**Instructions for the task**
Count the lines in the data below that have "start" in them, and reply with only that number.

**Extracted data**
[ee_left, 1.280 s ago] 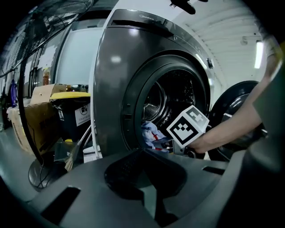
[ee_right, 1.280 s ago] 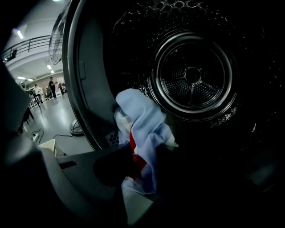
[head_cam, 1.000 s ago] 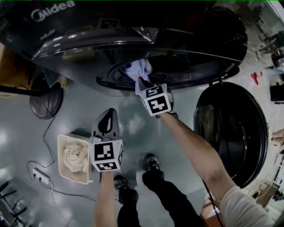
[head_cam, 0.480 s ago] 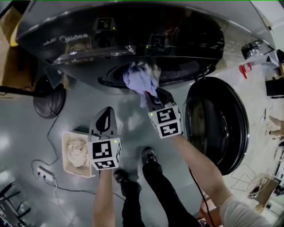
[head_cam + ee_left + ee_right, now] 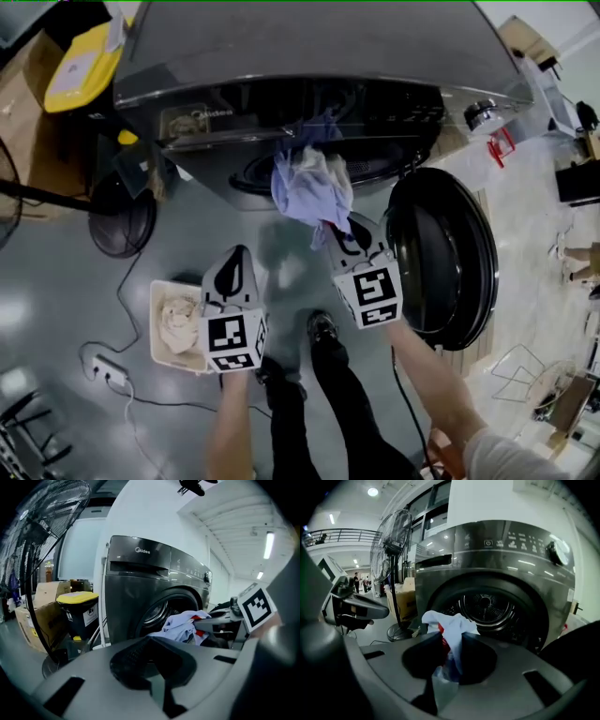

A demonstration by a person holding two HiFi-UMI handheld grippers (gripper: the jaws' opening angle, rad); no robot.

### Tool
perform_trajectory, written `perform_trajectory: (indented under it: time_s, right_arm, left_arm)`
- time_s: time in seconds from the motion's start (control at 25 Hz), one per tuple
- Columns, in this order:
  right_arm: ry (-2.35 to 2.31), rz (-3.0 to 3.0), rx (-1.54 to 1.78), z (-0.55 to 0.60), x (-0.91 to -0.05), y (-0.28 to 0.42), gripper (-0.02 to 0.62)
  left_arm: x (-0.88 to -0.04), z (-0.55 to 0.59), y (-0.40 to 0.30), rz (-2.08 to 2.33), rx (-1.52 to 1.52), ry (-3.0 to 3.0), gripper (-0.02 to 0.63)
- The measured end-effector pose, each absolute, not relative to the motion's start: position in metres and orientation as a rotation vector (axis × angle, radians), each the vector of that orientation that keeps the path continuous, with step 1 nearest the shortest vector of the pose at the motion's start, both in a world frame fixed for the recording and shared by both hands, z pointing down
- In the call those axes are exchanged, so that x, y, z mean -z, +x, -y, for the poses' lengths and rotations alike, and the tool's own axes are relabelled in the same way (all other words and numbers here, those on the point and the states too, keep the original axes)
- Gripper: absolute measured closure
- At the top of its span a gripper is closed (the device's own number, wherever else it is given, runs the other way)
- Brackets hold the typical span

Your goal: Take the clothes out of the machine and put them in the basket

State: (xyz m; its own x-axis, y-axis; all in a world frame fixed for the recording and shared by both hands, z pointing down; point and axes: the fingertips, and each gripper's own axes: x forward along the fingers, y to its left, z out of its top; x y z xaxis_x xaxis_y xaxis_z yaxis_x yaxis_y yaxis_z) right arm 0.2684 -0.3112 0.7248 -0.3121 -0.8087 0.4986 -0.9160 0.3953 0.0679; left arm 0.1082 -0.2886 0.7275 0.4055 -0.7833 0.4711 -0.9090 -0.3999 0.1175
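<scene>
Now I am holding the blue garment (image 5: 311, 187) pinched in the right gripper (image 5: 342, 234), its jaws nearly closed on it, at the mouth of the machine (image 5: 309, 56) ahead, judging the next move leftward and down, past the closed, empty left gripper (image 5: 232, 272), into the basket (image 5: 155, 323).

My right hand-held gripper (image 5: 339, 234) reaches forward from a bare forearm (image 5: 427, 375), its jaws pinched on a light-blue garment (image 5: 311, 187). My left hand-held gripper (image 5: 236, 258) sits beside it, nearer my body, jaws together with nothing between them. Both point forward and slightly down.
</scene>
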Motion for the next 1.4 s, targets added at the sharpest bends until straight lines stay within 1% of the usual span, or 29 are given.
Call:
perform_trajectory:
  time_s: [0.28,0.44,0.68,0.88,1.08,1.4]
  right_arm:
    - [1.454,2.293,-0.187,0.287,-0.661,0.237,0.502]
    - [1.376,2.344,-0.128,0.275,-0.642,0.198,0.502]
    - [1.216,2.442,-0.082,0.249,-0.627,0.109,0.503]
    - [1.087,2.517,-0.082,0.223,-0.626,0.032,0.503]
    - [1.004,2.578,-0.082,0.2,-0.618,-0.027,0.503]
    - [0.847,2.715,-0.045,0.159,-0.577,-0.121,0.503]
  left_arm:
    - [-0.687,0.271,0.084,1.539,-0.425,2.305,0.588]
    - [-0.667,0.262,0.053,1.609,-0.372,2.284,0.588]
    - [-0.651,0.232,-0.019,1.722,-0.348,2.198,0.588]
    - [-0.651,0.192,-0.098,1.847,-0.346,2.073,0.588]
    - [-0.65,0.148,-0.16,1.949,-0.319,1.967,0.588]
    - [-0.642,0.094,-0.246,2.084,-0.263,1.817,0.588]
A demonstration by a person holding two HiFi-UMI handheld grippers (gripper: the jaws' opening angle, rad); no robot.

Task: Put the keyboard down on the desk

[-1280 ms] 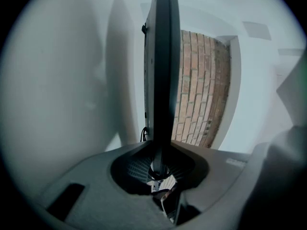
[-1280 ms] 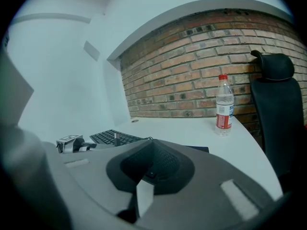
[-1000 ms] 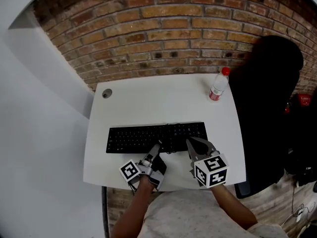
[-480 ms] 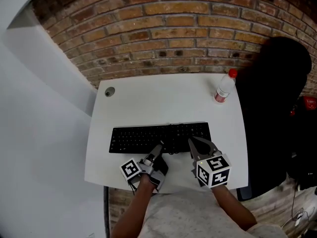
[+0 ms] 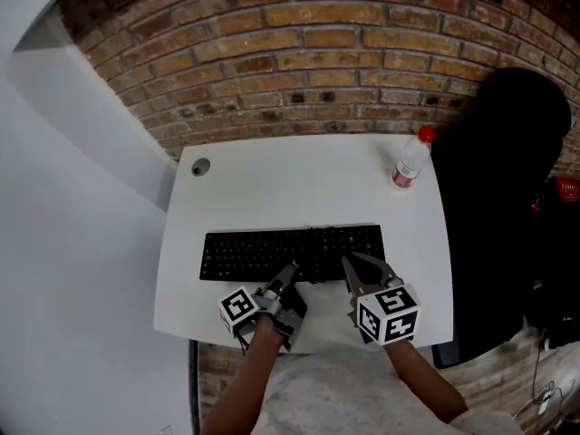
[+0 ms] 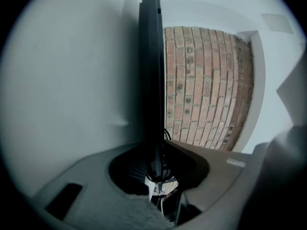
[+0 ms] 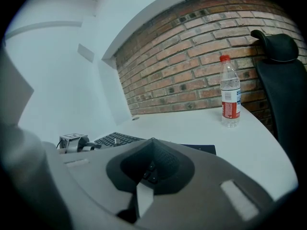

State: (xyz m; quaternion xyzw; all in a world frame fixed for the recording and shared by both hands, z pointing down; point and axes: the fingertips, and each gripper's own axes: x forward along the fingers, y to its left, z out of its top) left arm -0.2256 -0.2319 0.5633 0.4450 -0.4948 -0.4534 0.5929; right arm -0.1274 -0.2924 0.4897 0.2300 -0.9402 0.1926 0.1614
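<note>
Black keyboard point(image 5: 290, 252) on the white desk point(image 5: 299, 184), long side parallel to the brick wall point(image 5: 317, 43) and close to the desk's front edge. The left gripper point(image 5: 288, 274), rolled onto its side, has its jaws closed narrowly on the keyboard's near edge, left of centre; in the left gripper view the keyboard runs edge-on between them. The right gripper point(image 5: 348, 261), held level, has its jaws drawn together, tips meeting at the near edge right of centre, with nothing clamped; keys show through the hollow behind the tips. A red-capped bottle point(image 5: 410, 159) stands near the far right corner, well apart from the keyboard, beside a black chair point(image 5: 507, 179).
</note>
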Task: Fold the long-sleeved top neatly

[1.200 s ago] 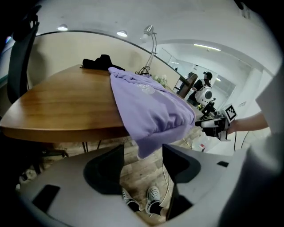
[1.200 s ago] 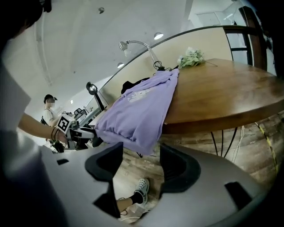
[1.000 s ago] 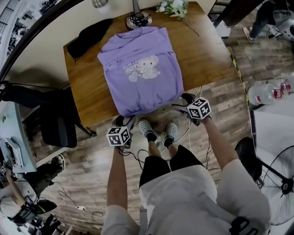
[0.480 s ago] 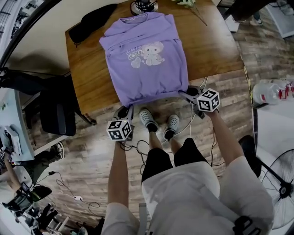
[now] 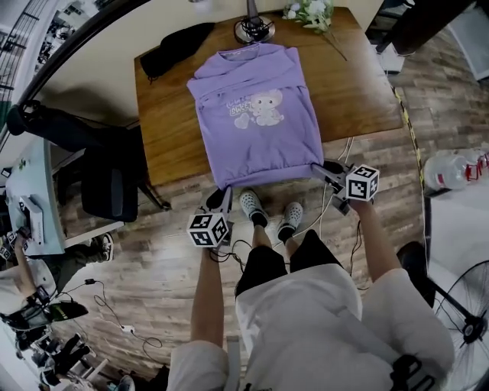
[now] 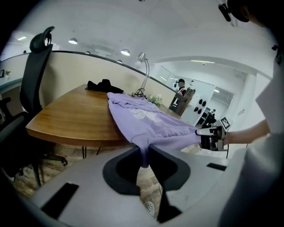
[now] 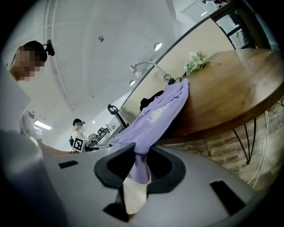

**Answer to the problem**
2